Work instruction -> Reproduce exactly the lines below from the one containing "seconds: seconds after" through the one containing "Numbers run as", including both, and nothing else.

[Records excerpted from a collection]
-- -- --

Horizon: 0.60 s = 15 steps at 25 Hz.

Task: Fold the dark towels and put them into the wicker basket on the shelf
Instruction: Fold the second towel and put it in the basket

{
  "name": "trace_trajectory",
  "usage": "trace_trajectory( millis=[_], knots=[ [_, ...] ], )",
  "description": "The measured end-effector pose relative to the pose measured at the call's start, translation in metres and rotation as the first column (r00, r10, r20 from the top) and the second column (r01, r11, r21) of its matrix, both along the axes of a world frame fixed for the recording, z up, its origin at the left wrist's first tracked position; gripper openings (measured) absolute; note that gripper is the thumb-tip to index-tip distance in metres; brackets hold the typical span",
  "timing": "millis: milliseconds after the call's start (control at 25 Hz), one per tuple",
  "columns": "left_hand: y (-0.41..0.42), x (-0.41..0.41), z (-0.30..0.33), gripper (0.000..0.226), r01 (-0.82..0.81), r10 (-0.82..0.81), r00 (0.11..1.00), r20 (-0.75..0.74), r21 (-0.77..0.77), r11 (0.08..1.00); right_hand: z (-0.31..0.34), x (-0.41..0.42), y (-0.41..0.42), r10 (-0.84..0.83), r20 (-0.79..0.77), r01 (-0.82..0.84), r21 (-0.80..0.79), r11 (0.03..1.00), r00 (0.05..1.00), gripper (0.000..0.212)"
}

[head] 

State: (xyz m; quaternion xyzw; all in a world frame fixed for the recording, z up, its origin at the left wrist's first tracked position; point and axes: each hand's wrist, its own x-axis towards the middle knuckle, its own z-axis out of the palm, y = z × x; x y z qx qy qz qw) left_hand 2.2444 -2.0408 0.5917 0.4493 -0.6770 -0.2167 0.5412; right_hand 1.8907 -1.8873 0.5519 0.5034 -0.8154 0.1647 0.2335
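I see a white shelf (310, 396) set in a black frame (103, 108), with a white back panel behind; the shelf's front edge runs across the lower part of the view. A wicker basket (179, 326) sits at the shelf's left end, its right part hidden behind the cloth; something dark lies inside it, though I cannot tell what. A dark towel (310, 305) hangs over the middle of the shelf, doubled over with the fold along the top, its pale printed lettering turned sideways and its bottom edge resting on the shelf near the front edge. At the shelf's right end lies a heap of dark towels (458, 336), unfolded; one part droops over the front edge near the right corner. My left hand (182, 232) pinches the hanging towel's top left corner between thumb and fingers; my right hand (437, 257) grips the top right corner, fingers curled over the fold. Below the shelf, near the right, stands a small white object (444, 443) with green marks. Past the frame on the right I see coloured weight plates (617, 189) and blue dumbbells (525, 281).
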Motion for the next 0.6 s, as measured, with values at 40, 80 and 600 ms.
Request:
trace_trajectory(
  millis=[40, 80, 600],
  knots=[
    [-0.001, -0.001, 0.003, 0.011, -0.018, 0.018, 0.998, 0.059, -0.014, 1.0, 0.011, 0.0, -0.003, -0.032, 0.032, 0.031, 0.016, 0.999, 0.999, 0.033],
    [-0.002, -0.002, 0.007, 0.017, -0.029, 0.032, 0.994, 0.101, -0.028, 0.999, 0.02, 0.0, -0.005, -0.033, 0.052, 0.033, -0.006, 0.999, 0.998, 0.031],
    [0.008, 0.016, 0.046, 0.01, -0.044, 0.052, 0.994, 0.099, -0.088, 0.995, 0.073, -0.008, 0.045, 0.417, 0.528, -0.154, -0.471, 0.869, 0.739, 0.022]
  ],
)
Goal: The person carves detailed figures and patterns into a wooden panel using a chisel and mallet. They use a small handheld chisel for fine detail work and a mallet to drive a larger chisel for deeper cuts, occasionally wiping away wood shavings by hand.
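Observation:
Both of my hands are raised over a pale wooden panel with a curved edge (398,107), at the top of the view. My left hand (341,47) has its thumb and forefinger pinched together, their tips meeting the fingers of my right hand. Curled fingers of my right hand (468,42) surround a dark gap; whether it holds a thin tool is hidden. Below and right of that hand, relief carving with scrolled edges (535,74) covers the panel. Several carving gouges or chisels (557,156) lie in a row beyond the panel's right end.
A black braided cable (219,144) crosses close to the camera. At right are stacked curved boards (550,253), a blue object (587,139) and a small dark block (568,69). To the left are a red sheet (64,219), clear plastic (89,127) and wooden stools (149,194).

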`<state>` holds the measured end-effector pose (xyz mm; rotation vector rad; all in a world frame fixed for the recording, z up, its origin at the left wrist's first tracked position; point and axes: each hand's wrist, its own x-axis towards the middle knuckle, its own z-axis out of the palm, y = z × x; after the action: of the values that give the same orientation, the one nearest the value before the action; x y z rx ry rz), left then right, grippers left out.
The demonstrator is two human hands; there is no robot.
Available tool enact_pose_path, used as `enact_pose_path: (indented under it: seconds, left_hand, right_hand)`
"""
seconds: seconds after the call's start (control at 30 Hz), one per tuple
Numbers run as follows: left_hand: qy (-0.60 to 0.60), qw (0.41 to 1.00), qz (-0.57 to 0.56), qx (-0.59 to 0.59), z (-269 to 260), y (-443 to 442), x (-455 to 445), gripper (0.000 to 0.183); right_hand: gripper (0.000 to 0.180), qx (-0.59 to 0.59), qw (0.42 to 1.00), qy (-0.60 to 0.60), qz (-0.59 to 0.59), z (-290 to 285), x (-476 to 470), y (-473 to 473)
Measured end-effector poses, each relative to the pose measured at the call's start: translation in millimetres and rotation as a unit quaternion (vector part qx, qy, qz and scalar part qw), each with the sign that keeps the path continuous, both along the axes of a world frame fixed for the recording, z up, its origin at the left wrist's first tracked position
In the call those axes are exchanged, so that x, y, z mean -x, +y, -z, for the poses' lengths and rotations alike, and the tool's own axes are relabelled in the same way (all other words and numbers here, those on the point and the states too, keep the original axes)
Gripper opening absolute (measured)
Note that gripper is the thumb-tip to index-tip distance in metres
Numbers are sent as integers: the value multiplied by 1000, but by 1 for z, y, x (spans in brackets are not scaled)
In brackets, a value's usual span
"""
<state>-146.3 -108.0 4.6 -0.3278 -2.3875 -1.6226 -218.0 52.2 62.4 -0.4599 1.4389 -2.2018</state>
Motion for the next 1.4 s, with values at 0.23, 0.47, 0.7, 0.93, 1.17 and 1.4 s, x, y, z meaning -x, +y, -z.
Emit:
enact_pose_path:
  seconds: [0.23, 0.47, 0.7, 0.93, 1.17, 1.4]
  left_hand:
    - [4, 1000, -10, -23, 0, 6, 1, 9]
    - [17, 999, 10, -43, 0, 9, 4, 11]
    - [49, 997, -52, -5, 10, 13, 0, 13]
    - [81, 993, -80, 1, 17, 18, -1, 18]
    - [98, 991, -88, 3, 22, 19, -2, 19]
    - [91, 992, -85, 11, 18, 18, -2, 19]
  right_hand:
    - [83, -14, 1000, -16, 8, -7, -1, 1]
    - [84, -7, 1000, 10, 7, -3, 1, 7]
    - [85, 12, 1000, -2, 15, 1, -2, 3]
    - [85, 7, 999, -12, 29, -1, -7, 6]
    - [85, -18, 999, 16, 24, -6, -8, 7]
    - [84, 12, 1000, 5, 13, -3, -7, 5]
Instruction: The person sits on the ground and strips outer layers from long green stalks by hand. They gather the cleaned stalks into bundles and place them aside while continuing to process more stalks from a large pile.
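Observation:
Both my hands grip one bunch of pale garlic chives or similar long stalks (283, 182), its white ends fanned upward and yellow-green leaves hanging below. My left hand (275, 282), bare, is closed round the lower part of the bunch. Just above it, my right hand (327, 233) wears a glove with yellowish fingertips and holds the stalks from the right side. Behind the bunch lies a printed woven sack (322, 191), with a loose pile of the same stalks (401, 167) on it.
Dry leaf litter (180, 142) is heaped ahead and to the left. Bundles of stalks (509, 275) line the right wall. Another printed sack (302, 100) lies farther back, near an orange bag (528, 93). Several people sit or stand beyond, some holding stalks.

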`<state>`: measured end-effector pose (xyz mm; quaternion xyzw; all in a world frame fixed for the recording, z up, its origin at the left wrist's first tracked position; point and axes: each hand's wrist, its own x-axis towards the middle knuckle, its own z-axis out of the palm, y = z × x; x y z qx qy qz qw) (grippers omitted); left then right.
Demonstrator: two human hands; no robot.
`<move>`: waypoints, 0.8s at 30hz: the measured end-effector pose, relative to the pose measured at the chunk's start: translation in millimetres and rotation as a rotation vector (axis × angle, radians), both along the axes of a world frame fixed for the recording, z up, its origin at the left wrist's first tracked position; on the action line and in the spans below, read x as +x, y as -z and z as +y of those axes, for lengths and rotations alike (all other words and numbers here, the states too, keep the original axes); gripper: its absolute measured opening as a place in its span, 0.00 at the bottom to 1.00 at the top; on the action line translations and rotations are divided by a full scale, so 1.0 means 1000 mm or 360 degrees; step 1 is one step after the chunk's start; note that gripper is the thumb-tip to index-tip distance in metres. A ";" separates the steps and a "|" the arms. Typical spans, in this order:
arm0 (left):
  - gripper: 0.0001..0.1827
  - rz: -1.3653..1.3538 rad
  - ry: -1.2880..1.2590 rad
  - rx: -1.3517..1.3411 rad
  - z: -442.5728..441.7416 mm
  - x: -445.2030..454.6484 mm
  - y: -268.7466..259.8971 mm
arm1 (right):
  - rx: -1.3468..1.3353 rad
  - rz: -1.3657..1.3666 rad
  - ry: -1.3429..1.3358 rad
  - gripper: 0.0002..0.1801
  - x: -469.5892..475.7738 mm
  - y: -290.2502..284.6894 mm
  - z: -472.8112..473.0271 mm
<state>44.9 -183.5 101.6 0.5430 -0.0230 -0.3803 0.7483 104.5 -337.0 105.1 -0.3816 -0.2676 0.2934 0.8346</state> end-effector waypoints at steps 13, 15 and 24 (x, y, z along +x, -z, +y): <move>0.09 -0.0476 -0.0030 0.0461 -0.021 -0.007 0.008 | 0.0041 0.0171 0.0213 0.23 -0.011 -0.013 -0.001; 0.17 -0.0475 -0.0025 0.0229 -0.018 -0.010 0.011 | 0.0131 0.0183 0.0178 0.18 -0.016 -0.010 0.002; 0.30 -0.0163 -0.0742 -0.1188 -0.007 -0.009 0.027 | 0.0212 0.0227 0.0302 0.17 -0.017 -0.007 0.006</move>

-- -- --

Response area ->
seconds: seconds after the call's start (control at 30 Hz), one per tuple
Numbers run as follows: left_hand: qy (-0.60 to 0.60), qw (0.41 to 1.00), qz (-0.57 to 0.56), qx (-0.59 to 0.59), z (-269 to 260), y (-443 to 442), x (-455 to 445), gripper (0.000 to 0.183); right_hand: gripper (0.000 to 0.180), qx (-0.59 to 0.59), qw (0.42 to 1.00), qy (-0.60 to 0.60), qz (-0.59 to 0.59), z (-290 to 285), x (-476 to 470), y (-473 to 473)

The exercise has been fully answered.